"It is the duty of the people to care for him who shall have borne the battle, his widow, and orphan."
-Abraham Lincoln

Tuesday, August 31, 2010

Rejecting Lay Evidence in the Face of Silence

Bardwell: Rejecting Lay Evidence

The decision in James A. Bardwell v. Eric K. Shinkseki, Opinion Number 08-2257, decided August 17, 2010, involved the rejection of lay evidence of an in-service occurrence because of a lack of documentation.

The veteran was seeking service connection for bilateral eye disability though in layman’s terms he was functionally blind. He had served in the Navy from 1944 until 1945 and testified that while in the service his eyes were exposed to a chemical gas as a part of a training exercise and that they started to burn. He further explained that his eye sight began to deteriorate from that time.

The veteran submitted a statement from a physician that linked the blindness to a nerve dysfunction consistent with toxic retinopathy and opined the blindness appears “associated with a gaseous chemical exposure.” The VA did not conduct a medical examination on its own but did seek records regarding gas exposure and found none. The Board determined the assertions of gas exposure lacked credibility given the lack of documentation saying they found it incredible that the veteran could have undergone undocumented chemical or gas testing.

The veteran appealed saying the VA failed to fulfill its duty to provide a medical examination.

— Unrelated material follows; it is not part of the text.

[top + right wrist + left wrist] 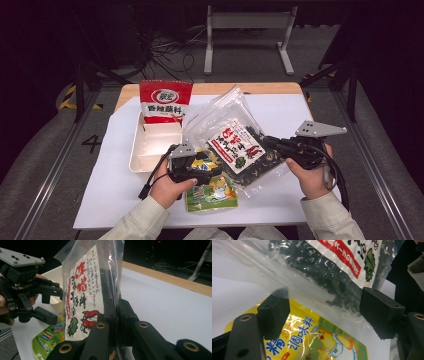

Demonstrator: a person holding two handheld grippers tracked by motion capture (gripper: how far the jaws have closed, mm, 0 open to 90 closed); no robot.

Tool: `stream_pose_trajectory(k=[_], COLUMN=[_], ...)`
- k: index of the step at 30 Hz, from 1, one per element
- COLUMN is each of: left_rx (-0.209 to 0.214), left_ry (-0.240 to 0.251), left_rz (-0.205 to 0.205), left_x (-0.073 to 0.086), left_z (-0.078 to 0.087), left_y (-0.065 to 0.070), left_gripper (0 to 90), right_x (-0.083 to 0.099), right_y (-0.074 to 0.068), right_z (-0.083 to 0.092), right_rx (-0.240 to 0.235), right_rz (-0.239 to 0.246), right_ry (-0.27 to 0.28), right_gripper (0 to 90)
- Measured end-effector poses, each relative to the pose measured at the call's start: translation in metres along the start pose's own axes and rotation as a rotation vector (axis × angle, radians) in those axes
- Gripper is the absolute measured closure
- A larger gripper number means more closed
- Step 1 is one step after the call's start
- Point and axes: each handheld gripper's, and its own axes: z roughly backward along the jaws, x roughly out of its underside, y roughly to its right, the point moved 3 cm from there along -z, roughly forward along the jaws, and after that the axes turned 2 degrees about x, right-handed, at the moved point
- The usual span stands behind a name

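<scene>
While the right tongs stand pressed together on the edge of a clear plastic bag, that bag hangs tilted between the two hands above the white-covered worktop. Inside it sits a packet of dried seaweed with a white label bearing red and black script; in the right gripper view the label faces left and the pinched film runs straight up from between the two black jaws. The right hand grips its tool at the right side of the worktop in the high view, with the grey three-cornered plate on top.

The left tongs are spread wide. Their two black pads stand on either side of the bag's lower edge, and the film passes between them without either pad pressing on it. The left hand holds this tool just left of the bag's lower corner.

Beneath the left tongs, flat on the worktop, lies a yellow and green seasoning pouch printed with a cartoon chicken; the clear bag partly overlaps it.

Farther back on the left stands a white compartment tray. A red and white sachet leans upright at its far end. The tray is near the clear bag's left edge; whether they touch cannot be told.
</scene>
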Motion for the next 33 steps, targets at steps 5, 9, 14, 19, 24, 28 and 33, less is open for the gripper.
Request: stream_pose_trajectory(k=[5, 9, 14, 19, 24, 28, 33], left_rx=[0.027, 0.027, 0.024, 0.026, 0.032, 0.047, 0.087], left_ry=[-0.004, 0.014, 0.048, 0.087, 0.114, 0.132, 0.145], left_rz=[0.012, 0.014, 0.038, 0.039, 0.041, 0.042, 0.008], left_x=[0.001, -0.002, -0.004, -0.007, -0.010, -0.012, -0.015], left_z=[-0.003, -0.003, 0.004, 0.011, 0.015, 0.020, 0.027], left_y=[0.000, 0.002, -0.003, -0.005, -0.004, -0.004, -0.001], left_gripper=[27.6, 30.6, 38.2, 50.7, 57.7, 62.1, 71.1], right_x=[0.000, 0.001, 0.002, 0.004, 0.006, 0.008, 0.011], right_y=[-0.001, -0.004, -0.007, -0.007, -0.007, -0.007, -0.004], right_z=[0.000, -0.003, -0.007, -0.008, -0.011, -0.012, -0.012], right_rx=[-0.009, -0.019, -0.038, -0.050, -0.057, -0.054, -0.061], right_rz=[-0.012, -0.011, -0.014, -0.014, -0.018, -0.014, -0.014], right_ry=[0.013, 0.011, 0.012, 0.000, -0.019, -0.034, -0.047], right_gripper=[85.8, 85.8, 85.7, 85.4, 85.4, 85.4, 84.6])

The Court rejected this contention and focused on the lack of proof regarding an actual in-service incident. The Court found “the in-service event, injury, or disease prong does not qualify the quality of evidence necessary to meet its threshold: the evidence must establish that there was a disease, injury, or event in service. The determination as to whether there was an event, injury, or disease in service is a finding of fact for the Board that the Court reviews for clear error.” After situating the appeal as turning on a finding of fact, the Court stated the VA found the veteran’s “assertion that he was exposed to a gas or chemical in service lacked credibility. The Board found that there was no record of such an event in Mr. Bardwell’s records and that it was unlikely that he would have been exposed to chemicals or gases without such an event being noted in his records.” Id. at *4.

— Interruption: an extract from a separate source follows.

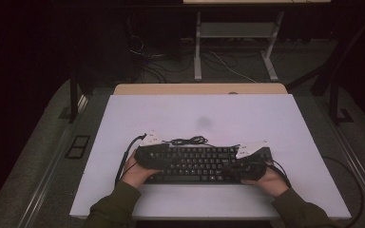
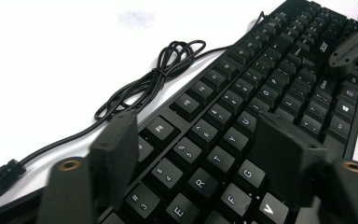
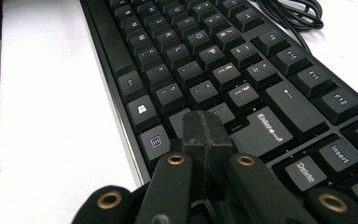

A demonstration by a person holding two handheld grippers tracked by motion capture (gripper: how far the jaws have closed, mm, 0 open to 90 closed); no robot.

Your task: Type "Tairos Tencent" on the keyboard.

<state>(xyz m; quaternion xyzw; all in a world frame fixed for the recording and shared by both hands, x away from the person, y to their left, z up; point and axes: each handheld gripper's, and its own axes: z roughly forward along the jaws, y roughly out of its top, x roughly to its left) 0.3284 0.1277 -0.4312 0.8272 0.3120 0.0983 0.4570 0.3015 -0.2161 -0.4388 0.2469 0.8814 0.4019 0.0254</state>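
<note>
On the white desk (image 1: pixel 123 118) a black keyboard (image 1: pixel 197 164) lies near the front edge, its coiled cable (image 1: pixel 187 140) just behind it. The left gripper (image 1: pixel 149 154) hovers over the keyboard's left end, jaws apart with nothing between them. The right gripper (image 1: pixel 252 164) sits over the right end, jaws pressed together, empty, by the Enter key (image 3: pixel 265 128).

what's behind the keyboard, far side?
Behind the keyboard lies its black cable, gathered in a loose coil on the white table. A dark connector block sits at the cable's near end. Whether anything is plugged in cannot be seen.
</note>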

The Court considered the argument that the VA was impermissibly rejected lay evidence contrary to Buchanan v. Nicholson, 451 F.3d 1331, 1336 (Fed. Cir. 2006), which held that the Board could not reject a veteran’s lay evidence about an in-service medical condition solely because that incident was not reported in the service medical records. The Court found the veteran essentially wanted a ruling that a veteran’s lay evidence than any event occurred must be accepted unless affirmative documentary evidence shows otherwise but stated that in fact a non-combat veteran’s lay statements must be weighed against other evidence, including the absence of military records that support the lay statements. Id. at *5

The tough part about this case is that the veteran’s testimony of chemical gas testing is not affirmatively contradicted by any evidence. It seems the Court and the VA are rejecting lay evidence because the incident is not found in the service records whereas in Buchanan the Federal Circuit court specifically prohibited rejection of lay evidence because the incident was not found in the service medical records. Working around Buchanan without a better reason for rejecting the lay evidence is a tough needle to thread for the Court and frankly I would not be surprised to hear more about this case on appeal.

Decided by Judges Hagel, Lance, and Davis.